At least I hope they do, because some of what happens can’t possibly be real. Can it?

Escape Rating B: I’ll confess that as much as I’m still a Star Trek fan, particularly the original series and Next Generation, I had no intentions of reading this book, until I saw the audio. The full cast audio with appearances by several of the Next Gen cast playing themselves – albeit a slightly exaggerated version thereof. And that’s what got me to pick up the audio – and eventually the book because I needed to doublecheck more than a few things.

There is still plenty of animosity among the remaining members of the original series cast, even after 50+ years, but there were no such rumors about the Next Gen cast, and the idea that they would get together and do this for one of their members after all these years says a lot about the group dynamic. A dynamic that was on full display in this recording.

So the audiobook is both a blast and a blast from the past and I was all in for that. Fan Fiction is a tremendously fun listening experience, and hearing everyone play themselves made the whole thing a real treat even when the story itself doesn’t quite hold up to examination.

I also have to say that, as weird as it is in yesterday’s book where the author is a character in his own fictional story, it’s even weirder when the author is a real-life character in a story that is basically fan fiction about his own life. Particularly in the bits where he alludes to his own romantic escapades. (He’s married now, but he hadn’t even met his wife in 1991 when this story takes place. So it’s weird and meta but not quite THAT weird and meta.)

There’s a saying about the past being another country, that they do things differently there. Fan Fiction, in addition to its bloody animal parts in the mail, bombshell twin detectives who BOTH have romantic designs on the author AND the stalker who gets stalked by yet another stalker, is also a trip down memory lane back to 1991.

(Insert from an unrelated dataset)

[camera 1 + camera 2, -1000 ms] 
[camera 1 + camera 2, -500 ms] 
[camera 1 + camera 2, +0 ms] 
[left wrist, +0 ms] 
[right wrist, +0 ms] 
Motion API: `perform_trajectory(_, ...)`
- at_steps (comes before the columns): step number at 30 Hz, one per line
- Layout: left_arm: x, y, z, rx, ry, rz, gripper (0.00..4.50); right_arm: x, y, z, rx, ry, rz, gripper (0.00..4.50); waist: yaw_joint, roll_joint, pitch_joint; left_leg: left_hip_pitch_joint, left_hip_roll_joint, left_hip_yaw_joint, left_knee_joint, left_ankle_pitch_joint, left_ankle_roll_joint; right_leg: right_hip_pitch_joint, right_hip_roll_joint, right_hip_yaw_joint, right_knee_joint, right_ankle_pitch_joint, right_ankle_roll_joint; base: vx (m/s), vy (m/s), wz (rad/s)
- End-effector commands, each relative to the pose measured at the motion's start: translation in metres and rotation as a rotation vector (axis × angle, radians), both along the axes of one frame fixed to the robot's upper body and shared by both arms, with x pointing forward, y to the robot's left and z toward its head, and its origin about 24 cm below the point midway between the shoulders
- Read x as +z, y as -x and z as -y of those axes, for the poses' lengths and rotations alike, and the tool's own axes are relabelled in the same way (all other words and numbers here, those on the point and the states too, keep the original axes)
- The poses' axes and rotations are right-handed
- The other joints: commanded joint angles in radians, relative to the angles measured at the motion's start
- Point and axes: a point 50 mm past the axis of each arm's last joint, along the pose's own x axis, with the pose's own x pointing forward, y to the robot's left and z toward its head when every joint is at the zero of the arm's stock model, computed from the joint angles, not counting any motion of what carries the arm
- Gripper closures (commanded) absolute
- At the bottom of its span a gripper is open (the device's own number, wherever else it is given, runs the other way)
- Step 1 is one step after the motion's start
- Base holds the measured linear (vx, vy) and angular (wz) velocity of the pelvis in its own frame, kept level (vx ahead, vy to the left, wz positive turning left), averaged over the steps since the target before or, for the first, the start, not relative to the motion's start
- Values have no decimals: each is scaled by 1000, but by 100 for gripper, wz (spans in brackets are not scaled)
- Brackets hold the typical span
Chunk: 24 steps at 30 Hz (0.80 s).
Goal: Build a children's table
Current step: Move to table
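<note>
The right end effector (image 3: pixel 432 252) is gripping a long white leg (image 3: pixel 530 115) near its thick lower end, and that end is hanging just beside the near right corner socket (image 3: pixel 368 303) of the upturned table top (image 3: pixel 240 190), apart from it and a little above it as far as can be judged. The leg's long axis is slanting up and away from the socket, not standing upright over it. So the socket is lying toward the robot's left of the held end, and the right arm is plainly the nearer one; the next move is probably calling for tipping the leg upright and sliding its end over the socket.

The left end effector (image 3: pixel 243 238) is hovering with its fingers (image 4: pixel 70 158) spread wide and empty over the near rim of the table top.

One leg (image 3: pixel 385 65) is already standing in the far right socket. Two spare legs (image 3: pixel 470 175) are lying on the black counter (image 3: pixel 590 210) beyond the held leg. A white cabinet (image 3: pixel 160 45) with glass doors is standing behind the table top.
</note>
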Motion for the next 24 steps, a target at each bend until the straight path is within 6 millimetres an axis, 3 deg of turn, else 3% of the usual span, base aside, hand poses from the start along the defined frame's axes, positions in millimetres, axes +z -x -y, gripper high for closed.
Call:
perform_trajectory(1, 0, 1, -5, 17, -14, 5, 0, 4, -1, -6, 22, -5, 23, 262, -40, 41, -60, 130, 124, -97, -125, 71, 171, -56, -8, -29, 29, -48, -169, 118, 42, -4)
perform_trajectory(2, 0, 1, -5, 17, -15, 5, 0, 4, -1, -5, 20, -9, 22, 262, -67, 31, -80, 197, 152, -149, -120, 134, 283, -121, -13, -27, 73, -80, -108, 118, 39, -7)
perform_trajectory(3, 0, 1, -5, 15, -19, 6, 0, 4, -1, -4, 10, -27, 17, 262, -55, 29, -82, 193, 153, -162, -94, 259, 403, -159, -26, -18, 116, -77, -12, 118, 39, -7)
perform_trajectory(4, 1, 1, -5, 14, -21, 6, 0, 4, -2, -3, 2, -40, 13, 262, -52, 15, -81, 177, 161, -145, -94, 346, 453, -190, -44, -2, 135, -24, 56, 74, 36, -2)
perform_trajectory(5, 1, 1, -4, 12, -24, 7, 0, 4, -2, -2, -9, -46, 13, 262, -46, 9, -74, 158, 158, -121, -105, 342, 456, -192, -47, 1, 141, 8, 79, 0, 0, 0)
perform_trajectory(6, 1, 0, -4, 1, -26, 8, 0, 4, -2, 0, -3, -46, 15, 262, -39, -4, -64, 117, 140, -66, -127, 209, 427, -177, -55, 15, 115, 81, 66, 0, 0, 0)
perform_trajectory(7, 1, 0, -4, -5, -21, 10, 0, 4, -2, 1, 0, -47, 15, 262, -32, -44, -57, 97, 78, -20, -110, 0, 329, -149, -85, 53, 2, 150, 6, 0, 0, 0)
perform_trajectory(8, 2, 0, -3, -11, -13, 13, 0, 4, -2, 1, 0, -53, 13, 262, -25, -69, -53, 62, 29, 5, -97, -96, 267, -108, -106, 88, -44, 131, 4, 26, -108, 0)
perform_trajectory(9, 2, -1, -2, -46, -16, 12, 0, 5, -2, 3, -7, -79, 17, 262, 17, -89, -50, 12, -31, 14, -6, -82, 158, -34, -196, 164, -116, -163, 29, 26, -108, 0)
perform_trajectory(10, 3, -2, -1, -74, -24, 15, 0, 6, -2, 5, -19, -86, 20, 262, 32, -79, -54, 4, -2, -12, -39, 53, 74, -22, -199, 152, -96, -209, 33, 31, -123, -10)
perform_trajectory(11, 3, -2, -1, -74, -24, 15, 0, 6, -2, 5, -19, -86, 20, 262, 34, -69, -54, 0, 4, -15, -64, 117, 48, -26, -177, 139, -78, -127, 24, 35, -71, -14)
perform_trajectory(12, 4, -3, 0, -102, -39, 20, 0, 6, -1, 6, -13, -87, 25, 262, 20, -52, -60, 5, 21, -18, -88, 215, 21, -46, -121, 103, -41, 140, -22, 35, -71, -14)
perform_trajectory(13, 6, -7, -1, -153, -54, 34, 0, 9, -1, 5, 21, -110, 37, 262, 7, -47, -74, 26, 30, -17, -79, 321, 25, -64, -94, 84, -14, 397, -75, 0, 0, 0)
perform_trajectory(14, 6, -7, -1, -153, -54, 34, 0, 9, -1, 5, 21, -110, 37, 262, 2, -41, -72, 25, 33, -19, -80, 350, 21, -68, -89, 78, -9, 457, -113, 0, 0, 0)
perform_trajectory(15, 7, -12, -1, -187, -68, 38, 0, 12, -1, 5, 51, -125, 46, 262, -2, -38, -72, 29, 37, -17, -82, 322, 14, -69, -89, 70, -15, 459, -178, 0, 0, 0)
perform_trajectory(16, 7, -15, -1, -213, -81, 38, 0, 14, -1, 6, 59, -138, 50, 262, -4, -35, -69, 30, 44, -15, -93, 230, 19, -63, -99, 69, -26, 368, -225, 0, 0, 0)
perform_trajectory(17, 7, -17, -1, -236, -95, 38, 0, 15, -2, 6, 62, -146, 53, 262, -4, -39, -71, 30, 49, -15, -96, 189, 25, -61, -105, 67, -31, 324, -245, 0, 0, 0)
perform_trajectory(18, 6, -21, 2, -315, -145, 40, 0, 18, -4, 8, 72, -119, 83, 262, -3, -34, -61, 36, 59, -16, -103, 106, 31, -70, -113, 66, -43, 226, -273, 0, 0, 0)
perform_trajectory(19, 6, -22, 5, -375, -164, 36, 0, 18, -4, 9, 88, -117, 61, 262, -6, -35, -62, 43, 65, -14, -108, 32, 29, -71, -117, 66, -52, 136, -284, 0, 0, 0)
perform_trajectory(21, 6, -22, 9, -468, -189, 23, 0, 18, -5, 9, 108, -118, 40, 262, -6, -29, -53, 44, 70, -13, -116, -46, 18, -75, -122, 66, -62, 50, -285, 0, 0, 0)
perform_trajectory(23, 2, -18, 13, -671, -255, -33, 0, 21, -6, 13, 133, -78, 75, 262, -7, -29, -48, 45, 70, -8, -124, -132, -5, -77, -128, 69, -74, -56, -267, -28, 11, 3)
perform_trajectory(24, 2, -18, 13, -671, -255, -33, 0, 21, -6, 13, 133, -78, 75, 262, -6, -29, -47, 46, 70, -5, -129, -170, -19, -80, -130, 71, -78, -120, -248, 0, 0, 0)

That’s 30 years ago, and we, along with the world, were a bit different then. Next Generation was in its 5th season, and still not all that popular in the wider world of TV no matter how huge a hit it was among science fiction fans. Next Gen was in syndication only at a time before the streaming juggernauts were even a gleam of a thing in a producer’s eye. It was the author’s really big break as an actor, and that was true for all of the cast except Patrick Stewart and LeVar Burton.

So we were all a lot younger then, childhood traumas were a lot closer in the rearview mirror and still being worked on and worked out, and no one knew then that Star Trek would become a multimedia colossus to rival Star Wars. None of us knew then what we know now, and that’s true of the author and his attitudes towards his own celebrity.

Back to this story. The mystery/thriller aspects push the willing suspension of disbelief well past the breaking point. I half expected this to turn out to have all been a dream like The Wizard of Oz. But the full cast recording turns the whole thing into a delightful trip down memory lane as well as a hilarious send-up of acting and fame and celebrity and fandom. .

If you’re a Star Trek fan, get the audio and settle in to hear some of your favorite characters tell you just one more story. Bits of it might even be true!